# Dremel help!



## roast (Mar 31, 2010)

Hey all,

I'm looking to get myself a decent dremel. I have a lot of casemods going on right now, and I know I need one.

Just want your advice on dremels.

I found this one:
http://www.argos.ie/static/Product/partNumber/7112922/Trail/searchtext>DREMEL.htm

With this accesory pack:
http://www.argos.ie/static/Product/partNumber/0073398/Trail/searchtext>DREMEL.htm

Would this be decent enough to use for slicing and dicing?

Thanks


----------



## aCid888* (Mar 31, 2010)

It'll work well, I use something similar for the smaller jobs on cases.


----------



## digibucc (Mar 31, 2010)

yeah the 300 is a quality little tool - and your accessory kit seems like a good one.  I  think you should be alright...


----------



## Kreij (Mar 31, 2010)

I've got a cordless dremel that works great for me. I think you can pretty much pick any one that you want and it will work well.

Disclaimer : I used it for sharpening chainsaw chains, not case mods


----------



## kenkickr (Mar 31, 2010)

I'm a fan of the Dremel 4000, a little bit more but alot more dependable.  

If you get an accessory pack definitely check to make sure it has the reinforced metal cutting discs.  They are phenomenally great and last alot longer than the basic cutting discs you get in most Dremel accessory packs.


----------



## erixx (Mar 31, 2010)

good tip, kenkickr! I was about to write exactly that! Stock discs do no last longer than some minutes!


----------



## roast (Mar 31, 2010)

Awesome, thanks for all the help guys!!

Kenkicker, I cant find the Dremel 4000 on an Irish retailer - If I could, I'd snap it up because its even cheaper than the one I listed.

I'll definitly keep it in mind about the reinforced discs. Cant locate them right now, but I guess the stock ones will tie me over for a while.



kenkickr said:


> I'm a fan of the Dremel 4000, a little bit more but alot more dependable.
> 
> If you get an accessory pack definitely check to make sure it has the reinforced metal cutting discs.  They are phenomenally great and last alot longer than the basic cutting discs you get in most Dremel accessory packs.


----------



## kenkickr (Mar 31, 2010)

roast said:


> Awesome, thanks for all the help guys!!
> 
> Kenkicker, I cant find the Dremel 4000 on an Irish retailer - If I could, I'd snap it up because its even cheaper than the one I listed.
> 
> I'll definitly keep it in mind about the reinforced discs.

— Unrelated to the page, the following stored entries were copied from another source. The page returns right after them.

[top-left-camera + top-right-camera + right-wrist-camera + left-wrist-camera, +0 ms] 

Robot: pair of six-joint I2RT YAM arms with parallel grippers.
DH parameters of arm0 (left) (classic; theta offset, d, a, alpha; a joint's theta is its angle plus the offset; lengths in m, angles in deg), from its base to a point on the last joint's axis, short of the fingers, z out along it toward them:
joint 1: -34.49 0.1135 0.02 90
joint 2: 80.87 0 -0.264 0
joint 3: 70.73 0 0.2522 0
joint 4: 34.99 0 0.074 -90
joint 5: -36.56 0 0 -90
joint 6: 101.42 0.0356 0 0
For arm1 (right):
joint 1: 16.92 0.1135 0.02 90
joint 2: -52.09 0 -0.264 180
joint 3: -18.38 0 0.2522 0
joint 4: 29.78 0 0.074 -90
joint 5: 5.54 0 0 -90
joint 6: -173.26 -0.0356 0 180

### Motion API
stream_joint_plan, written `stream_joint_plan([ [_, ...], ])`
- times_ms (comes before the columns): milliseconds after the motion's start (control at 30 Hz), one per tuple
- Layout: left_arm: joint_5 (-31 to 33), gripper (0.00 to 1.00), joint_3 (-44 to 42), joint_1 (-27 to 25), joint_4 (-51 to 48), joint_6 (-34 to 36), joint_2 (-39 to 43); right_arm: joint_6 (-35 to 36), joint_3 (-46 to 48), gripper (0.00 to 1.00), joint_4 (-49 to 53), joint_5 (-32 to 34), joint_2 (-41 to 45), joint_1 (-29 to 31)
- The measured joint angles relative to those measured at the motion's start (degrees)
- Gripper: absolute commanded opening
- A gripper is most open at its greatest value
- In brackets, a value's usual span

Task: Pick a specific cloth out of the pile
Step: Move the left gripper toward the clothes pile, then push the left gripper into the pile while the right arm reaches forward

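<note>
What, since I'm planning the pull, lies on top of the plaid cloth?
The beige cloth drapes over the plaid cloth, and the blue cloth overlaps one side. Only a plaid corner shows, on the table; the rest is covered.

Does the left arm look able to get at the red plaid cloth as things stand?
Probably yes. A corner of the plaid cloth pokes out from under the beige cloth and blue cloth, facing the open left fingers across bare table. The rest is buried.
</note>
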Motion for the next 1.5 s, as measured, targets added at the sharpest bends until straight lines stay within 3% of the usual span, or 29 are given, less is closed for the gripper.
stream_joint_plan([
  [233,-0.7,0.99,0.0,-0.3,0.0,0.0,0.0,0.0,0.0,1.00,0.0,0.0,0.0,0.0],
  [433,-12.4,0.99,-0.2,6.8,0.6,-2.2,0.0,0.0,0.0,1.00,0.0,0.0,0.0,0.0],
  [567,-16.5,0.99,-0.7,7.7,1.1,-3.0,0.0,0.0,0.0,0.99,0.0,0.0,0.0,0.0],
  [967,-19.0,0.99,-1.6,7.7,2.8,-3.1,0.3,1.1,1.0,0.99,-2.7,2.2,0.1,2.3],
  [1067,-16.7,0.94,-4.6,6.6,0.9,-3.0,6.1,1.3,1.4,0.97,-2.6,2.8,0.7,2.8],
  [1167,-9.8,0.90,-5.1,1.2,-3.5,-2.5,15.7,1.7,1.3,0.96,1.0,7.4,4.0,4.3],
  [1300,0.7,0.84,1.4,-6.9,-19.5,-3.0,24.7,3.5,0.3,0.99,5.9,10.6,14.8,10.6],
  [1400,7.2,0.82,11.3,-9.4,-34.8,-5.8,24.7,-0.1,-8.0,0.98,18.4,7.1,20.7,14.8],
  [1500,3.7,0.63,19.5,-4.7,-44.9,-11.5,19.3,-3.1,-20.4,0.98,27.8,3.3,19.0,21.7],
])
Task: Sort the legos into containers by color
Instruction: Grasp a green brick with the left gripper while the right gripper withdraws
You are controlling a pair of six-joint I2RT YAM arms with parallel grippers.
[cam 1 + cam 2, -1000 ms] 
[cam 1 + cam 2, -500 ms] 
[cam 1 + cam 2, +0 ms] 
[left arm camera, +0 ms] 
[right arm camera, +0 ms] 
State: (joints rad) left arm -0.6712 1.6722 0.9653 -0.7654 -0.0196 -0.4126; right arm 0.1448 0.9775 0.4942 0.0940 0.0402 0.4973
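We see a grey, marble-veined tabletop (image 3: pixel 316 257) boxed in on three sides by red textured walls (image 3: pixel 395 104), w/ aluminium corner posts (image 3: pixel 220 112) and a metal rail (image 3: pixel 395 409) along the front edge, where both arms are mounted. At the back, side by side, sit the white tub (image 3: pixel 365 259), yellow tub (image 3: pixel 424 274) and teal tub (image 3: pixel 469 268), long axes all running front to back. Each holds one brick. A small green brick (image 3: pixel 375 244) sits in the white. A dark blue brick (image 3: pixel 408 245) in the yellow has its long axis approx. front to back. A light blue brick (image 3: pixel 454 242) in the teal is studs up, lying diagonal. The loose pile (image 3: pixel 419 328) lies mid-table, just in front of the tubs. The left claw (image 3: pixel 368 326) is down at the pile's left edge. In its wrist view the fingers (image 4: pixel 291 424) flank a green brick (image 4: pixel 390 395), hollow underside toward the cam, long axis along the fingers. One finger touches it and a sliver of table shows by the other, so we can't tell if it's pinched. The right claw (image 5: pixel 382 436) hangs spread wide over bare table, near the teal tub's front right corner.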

Cant locate them right now, but I guess the stock ones will tie me over for a while.



Sometimes the 4000 is hard to find over here in the US.  Black and Decker makes a dremel copy that's pretty good and it is compatible with alot, if not most, of the Dremel accessories.


----------



## Thrackan (Mar 31, 2010)

I believe there was this Black&Decker thing a while ago that alot of people swear by... Dunno which one it was.


----------



## kenkickr (Mar 31, 2010)

Thrackan said:


> I believe there was this Black&Decker thing a while ago that alot of people swear by... Dunno which one it was.



The RTX-2?


----------



## spud107 (Mar 31, 2010)

black & decker wizard? its made of win and durability, had one for a while n still going fine.
http://www.amazon.co_uk/dp/B0001OZHF8/?tag=tec053-21


----------



## Thrackan (Mar 31, 2010)

kenkickr said:


> The RTX-2?



Honestly dunno, ask CyberDruid or MkMods, I believe I heard them being lyrical about one.


----------



## Robbaz (Mar 31, 2010)

You will really need a 38mm / 1,5inch reinforced metal cutting disk. Alu or fiber reinforced have worked fine for me but speed clic is the best!

http://www.youtube.com/watch?v=L-bXhJYlCG4
There im cuting a window out, i also made the frosting in my tyrael engraving with the dremel.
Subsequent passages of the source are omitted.